His family has relocated the dogs to an animal rescue group which is screening applicants to find them great homes, or preferably, a home together.  The owner of the Olympia Memes Facebook page (who prefers to remain anonymous) has created an outreach group called “I Remember Derrick” (also a FB page) and plans to distribute kits of basic essentials and suicide prevention information to the homeless.

Many who knew Dudeman wonder how a man who was so resilient could commit suicide. His family stated in a letter to the public, “We may never know why ‘Dudeman’ decided to take his life—maybe he was tired of the stigma that faces the homeless community, or exhausted from the extraordinary hardships he faced each day.  Regardless of his reason, this tragedy has ignited a flame and inspired a community to help drive change.”  Those who cared for him will remember his compassion and positive influence.

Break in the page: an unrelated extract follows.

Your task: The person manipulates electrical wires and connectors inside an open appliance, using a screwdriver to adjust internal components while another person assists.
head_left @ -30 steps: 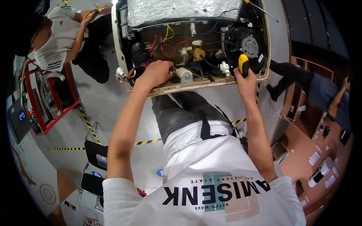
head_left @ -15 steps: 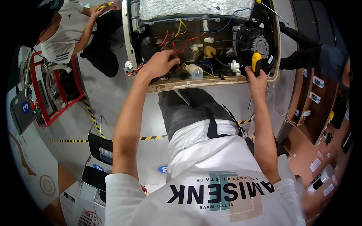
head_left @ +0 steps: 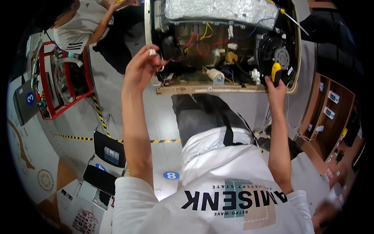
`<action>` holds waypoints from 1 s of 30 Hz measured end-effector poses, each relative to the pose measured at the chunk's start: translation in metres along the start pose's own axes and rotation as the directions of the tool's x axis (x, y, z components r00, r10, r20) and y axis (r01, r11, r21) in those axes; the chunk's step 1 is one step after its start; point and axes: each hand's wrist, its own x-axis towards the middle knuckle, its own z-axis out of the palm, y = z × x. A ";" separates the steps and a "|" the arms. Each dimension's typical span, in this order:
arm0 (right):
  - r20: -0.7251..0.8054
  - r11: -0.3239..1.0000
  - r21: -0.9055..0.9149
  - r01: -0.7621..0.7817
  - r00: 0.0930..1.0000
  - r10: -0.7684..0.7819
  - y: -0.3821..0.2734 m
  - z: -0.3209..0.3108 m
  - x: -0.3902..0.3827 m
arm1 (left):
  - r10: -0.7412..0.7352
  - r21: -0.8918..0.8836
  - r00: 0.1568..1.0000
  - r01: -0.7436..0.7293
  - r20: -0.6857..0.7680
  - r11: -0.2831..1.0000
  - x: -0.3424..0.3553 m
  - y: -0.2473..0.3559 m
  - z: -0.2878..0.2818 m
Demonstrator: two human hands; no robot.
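Note:
An opened appliance housing (head_left: 183, 90) stands before me, with wires and parts exposed inside. At its left front corner, my left hand (head_left: 141, 68) pinches a white wire connector (head_left: 152, 52), with red wires running from it into the housing. My right hand (head_left: 276, 90) is closed around a screwdriver (head_left: 276, 71) with a yellow and black handle, at the front right corner. Beside that hand sit a white plastic fitting (head_left: 255, 75) and a round black fan unit (head_left: 281, 58). A pale cylindrical part (head_left: 216, 75) lies along the front edge.
Silver foil insulation (head_left: 218, 13) covers the housing's back. Another screwdriver (head_left: 295, 22) slants over the right rim. A co-worker (head_left: 83, 25) sits at the far left, near a red metal frame (head_left: 67, 104). Black chairs (head_left: 110, 150) stand at left, a wooden shelf (head_left: 331, 105) at right.
My left hand has come out leftward from over the wires, now lifting the connector at the corner. My right hand keeps the screwdriver. The whole view has shifted, putting the housing farther right.

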 end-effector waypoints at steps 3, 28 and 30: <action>-0.032 0.996 0.015 0.093 0.995 -0.093 0.008 0.000 0.002 | 0.038 -0.017 0.998 -0.039 -0.060 0.999 -0.011 0.002 0.004; -0.054 0.986 -0.079 0.146 0.987 -0.150 0.002 0.004 0.000 | 0.099 0.105 0.985 -0.084 -0.141 0.991 -0.030 -0.018 0.020; -0.045 0.986 -0.080 0.146 0.988 -0.149 0.003 0.004 0.001 | 0.092 0.103 0.985 -0.077 -0.147 0.992 -0.031 -0.018 0.015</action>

Each homeless person is or was loved by someone, somewhere. They are someone’s child, sibling, parent, grandparent, spouse, or friend—a member of a family—even if it’s estranged blood relations or their street family.  We must respond as equals who can empathize with their struggles rather than jump to judging their circumstances. Dudeman was special in that so many people in the community cared about him, even those who barely knew him, and hopefully that has caused many to realize that each homeless person is special in their own right. I just wish that he could know how many people he touched and how much he was loved.  Rest peacefully, Derrick “Dudeman” McDougal.

So…what can you do to help our county’s homeless?  Attend City Council meetings involving plans to address homelessness.  Express support for a new shelter, The People’s House, which plans to fulfill currently unmet needs of the homeless community in downtown Olympia. Volunteer with local homelessness outreach programs such as City Gates Street Reach, I Remember Derrick, Crazy Faith Ministries Street Feeds, EGYHOP (Emma Goldman Youth and Homeless Outreach Project), Dave’s P.B.J.Project, Community Youth Services, Bread & Roses or other groups; donate funds or supplies; or just put together a care package yourself and give it to someone who needs it and have a chat or just share a smile. Show that you care.

Local organizations that offer free mental health & suicide prevention resources:

The Crisis Clinic:  Crisis Line is 360-586-2888.
Capital Recovery Center:  522 Franklin Ave. SE Olympia, WA 98501, (360) 357-2582.
Choice Regional Health Network’s Mental Health Access Program:, (360) 539-7576
The People’s House:  Not yet open but plans to provide peer counseling and an advocacy center, amongst other services.

Erin Palmer is an Olympia resident and occasional writer.